Pronunciation assessment

Assess the pronunciation quality of a word or phrase.

Why it matters: Pronunciation assessment is a tool for teachers to save a lot of time, especially when supporting face-to-face observation assessment, because they provide teachers with scores, compare what the child actually said with the given target words, so that teachers can better understand Where students may be struggling and need more support or attention.

Fluency assessment

Assess the fluency of children’s oral reading.

Why it matters: Another tool for teachers to save time. When the child reads a passage, the speech recognition system will record and count the number of word substitutions, omissions, insertions, and correct words. In turn, this becomes a measure of fluency, sometimes expressed as “correct words per minute” or “WCPM”.

Speech Therapy Evaluation

A speech assessment that assesses speech patterns and sentence structure.

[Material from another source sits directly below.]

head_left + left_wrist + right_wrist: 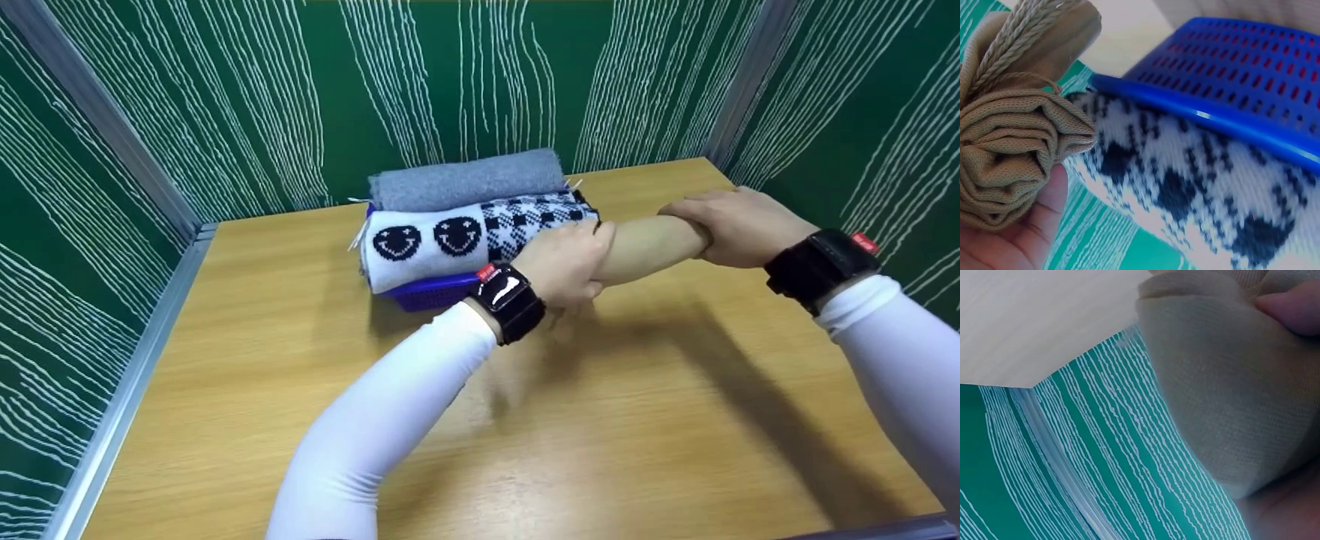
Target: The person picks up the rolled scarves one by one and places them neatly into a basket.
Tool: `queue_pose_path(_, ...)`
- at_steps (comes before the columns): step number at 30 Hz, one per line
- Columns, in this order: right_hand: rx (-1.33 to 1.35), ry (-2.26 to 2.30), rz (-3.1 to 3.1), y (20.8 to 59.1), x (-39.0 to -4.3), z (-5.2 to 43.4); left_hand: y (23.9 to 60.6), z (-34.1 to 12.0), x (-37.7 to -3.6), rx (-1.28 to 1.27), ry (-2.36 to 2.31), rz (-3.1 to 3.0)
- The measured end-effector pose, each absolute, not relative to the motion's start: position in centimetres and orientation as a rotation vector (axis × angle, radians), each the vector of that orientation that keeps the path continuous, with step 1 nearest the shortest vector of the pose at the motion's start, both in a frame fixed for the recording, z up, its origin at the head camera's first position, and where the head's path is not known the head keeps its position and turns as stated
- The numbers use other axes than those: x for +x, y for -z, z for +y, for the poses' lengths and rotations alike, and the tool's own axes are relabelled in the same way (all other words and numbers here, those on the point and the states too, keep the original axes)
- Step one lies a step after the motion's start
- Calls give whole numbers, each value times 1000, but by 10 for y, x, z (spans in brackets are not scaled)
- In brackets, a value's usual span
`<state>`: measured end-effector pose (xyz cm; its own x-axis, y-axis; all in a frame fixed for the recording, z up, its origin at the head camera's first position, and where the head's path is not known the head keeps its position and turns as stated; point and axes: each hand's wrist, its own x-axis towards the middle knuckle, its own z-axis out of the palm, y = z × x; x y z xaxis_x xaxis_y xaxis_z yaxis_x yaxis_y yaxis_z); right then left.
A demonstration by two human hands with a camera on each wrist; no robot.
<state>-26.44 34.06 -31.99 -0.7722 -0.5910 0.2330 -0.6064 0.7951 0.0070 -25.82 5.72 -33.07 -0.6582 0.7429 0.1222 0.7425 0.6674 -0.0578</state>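
A rolled beige scarf (646, 249) is held in the air between my two hands, just right of a blue basket (431, 292). My left hand (564, 261) grips its left end; the left wrist view shows the coiled end of the scarf (1008, 157) and its braided tassels (1022, 48). At the other end, my right hand (750, 225) holds the roll, with the thumb (1294, 309) pressed on the cloth in the right wrist view. In the basket lie a grey rolled scarf (469, 181) and a black-and-white patterned one (424, 244) with smiling faces and checks.
The basket stands on a wooden table (300, 420) near the back. Green walls (480, 82) with white wavy lines enclose the table at the back and both sides, with metal posts (739, 82) at the corners.
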Motion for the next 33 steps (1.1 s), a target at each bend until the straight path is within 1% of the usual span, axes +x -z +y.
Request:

Why it matters: Speech recognition-driven screening and practice tools can identify speech patterns that may point to speech development disorders, enabling students to practice at home between speech therapy sessions, while also providing speech therapists with progress data.

Privacy design

A method of technology development, design, and process that can ensure that the privacy of individual users is protected from the earliest stage to the end user experience. Design privacy requires companies to maintain transparency when processing data. For example, they promise to only use the data they collect to improve services and not for any commercial purposes, such as resale, analysis, or advertising.

Why it matters: When it comes to children’s data rights, privacy cannot be considered after the fact or designed at a later stage. Privacy needs to be integrated into all levels of infrastructure, data, and processes, and has been part of the spirit and vision of solutions that support voice from the beginning.